Sunday, October 16, 2016

The Answer is "Hell, no"

The question is, "Should I upgrade to Windows 10?"

I have had several occasions where Windows 10 Beta (which is really what it is) has updated itself on Saturday night rendering the laptop unusable for church Sunday morning.  I thought I had changed its update schedule to Wednesday, but apparently not.  This morning it had done a "Critical" update last night, an apt description because it left the laptop in that condition: utterly useless.  I did a system restore to September 30, two updates ago, and everything is now working again.  The temptation to install Windows 7 on it (were it available) is very strong.  In the meantime, I have edited the registry to stop updates.  There is apparently no built-in way to do this.

Remember: Windows 10 was "free."  Microsoft never does something for free.  Windows 10 users are unwitting beta users.

7 comments:

  1. For a long time I resisted getting Win 10. Before it wouldn't allow me to postpone it any longer, I made an image of my disk just in case I didn't like it (they said I could revert back to Win 7 if I didn't like 10, but I didn't really trust them.
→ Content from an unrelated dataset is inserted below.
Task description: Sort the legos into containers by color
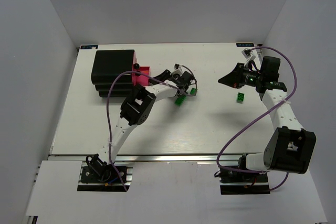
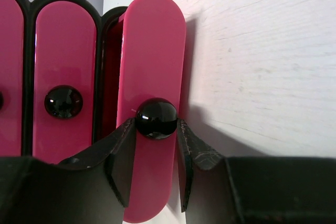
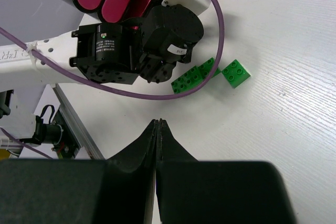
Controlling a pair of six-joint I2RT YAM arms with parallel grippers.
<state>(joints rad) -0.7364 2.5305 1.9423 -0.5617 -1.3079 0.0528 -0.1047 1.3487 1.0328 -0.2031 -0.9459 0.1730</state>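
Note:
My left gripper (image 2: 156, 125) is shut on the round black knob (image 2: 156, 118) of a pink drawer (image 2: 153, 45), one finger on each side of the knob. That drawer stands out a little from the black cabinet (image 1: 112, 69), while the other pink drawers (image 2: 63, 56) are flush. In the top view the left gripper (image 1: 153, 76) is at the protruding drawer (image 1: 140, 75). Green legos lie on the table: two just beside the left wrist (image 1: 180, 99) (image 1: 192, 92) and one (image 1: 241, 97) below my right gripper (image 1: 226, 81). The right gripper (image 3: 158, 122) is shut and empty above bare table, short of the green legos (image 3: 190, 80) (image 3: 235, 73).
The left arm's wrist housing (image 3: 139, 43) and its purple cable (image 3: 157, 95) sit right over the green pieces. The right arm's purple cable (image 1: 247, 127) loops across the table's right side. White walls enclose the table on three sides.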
    I have to say, I pretty happy about Win 10. I wouldn't say it's a great improvement over Win 7, but I feel it's enough better that I'm not at all anxious to go back to Win 7.

    Now that I'm retired, I'm a pretty average user. Most of what I do is surf and email with a little Exel and Word thrown in so there certainly can be features I might not like if I knew more about them, but they don't seem to get in my way.

    I am concerned by the constant erosion of my privacy. My guess is that Google and Yahoo are just as bad about that as MSFT.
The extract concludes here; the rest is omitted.